Collected data:
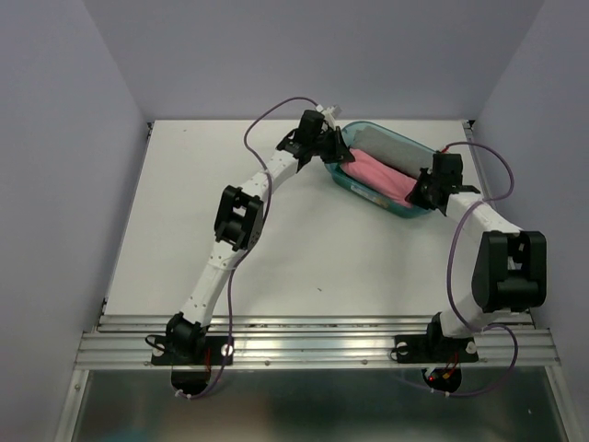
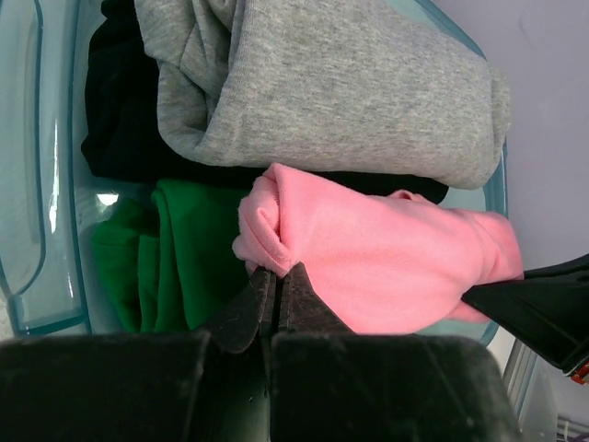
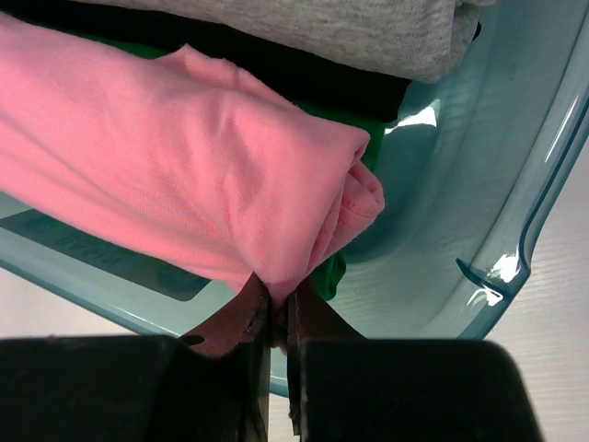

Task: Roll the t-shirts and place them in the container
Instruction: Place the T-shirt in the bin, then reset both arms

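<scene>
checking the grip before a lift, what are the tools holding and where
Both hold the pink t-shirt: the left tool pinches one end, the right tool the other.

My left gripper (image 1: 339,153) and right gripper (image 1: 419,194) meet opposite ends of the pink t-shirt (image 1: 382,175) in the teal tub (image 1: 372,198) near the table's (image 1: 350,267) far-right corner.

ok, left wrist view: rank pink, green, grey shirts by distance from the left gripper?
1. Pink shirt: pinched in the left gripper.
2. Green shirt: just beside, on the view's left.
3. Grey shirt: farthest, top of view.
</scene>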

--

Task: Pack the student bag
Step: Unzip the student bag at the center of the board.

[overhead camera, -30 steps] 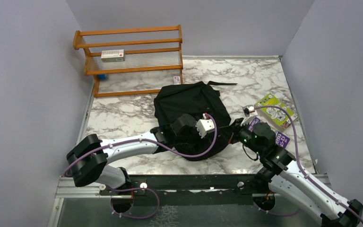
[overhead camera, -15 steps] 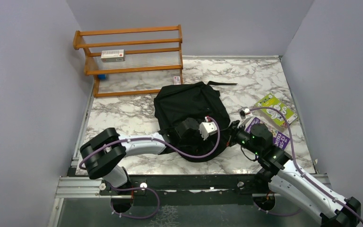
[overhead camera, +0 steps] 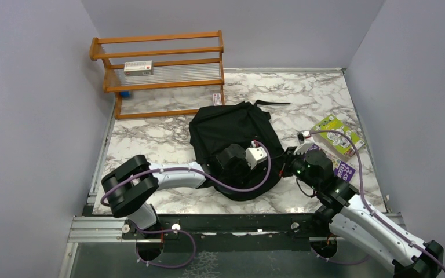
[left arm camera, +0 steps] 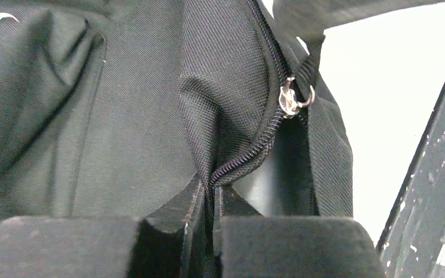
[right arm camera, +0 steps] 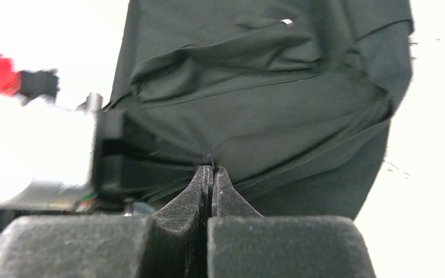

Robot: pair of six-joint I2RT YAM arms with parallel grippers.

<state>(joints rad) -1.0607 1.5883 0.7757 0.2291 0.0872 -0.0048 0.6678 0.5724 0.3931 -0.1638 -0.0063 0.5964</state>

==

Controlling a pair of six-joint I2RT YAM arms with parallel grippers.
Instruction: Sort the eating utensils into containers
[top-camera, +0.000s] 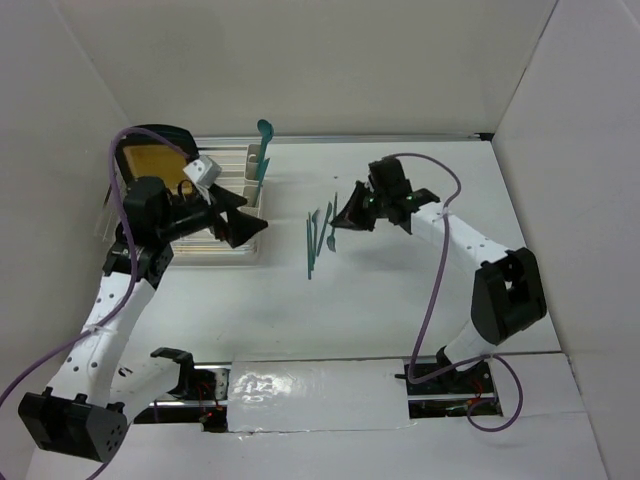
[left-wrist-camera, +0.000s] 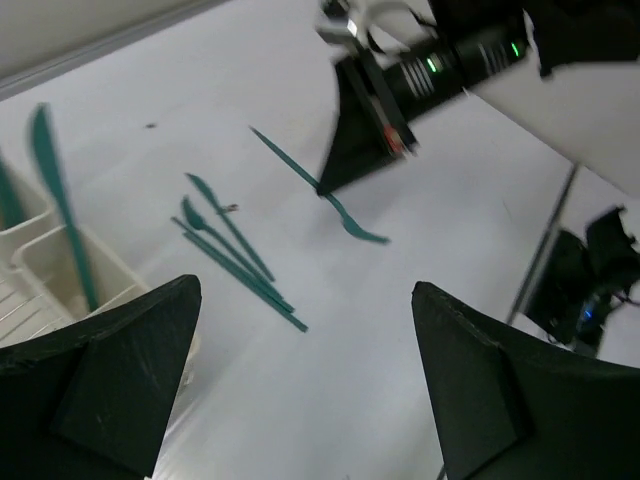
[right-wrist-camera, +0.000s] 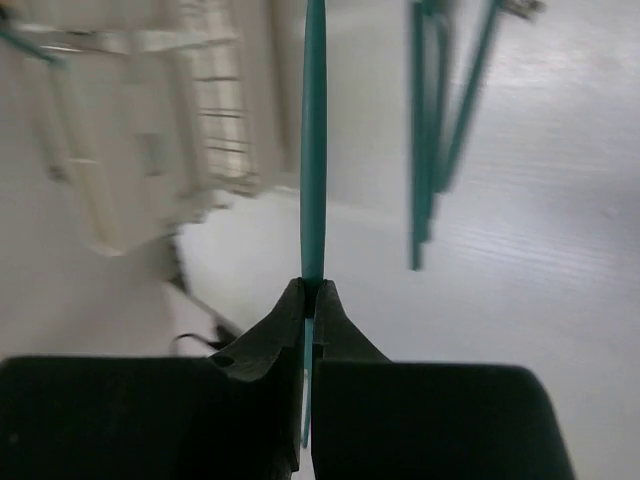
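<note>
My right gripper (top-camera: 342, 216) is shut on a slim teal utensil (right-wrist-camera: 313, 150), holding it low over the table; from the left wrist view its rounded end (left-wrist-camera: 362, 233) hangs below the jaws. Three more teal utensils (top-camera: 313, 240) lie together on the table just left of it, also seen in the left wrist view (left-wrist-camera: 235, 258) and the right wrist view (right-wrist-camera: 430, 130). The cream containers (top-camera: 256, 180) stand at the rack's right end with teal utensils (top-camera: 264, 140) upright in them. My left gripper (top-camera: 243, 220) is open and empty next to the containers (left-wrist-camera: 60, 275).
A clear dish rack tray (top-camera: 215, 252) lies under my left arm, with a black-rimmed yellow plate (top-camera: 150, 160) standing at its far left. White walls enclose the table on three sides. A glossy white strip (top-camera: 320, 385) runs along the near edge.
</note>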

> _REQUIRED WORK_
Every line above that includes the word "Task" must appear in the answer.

> _OUTPUT BELOW_
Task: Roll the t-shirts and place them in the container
Task: Pack the student bag

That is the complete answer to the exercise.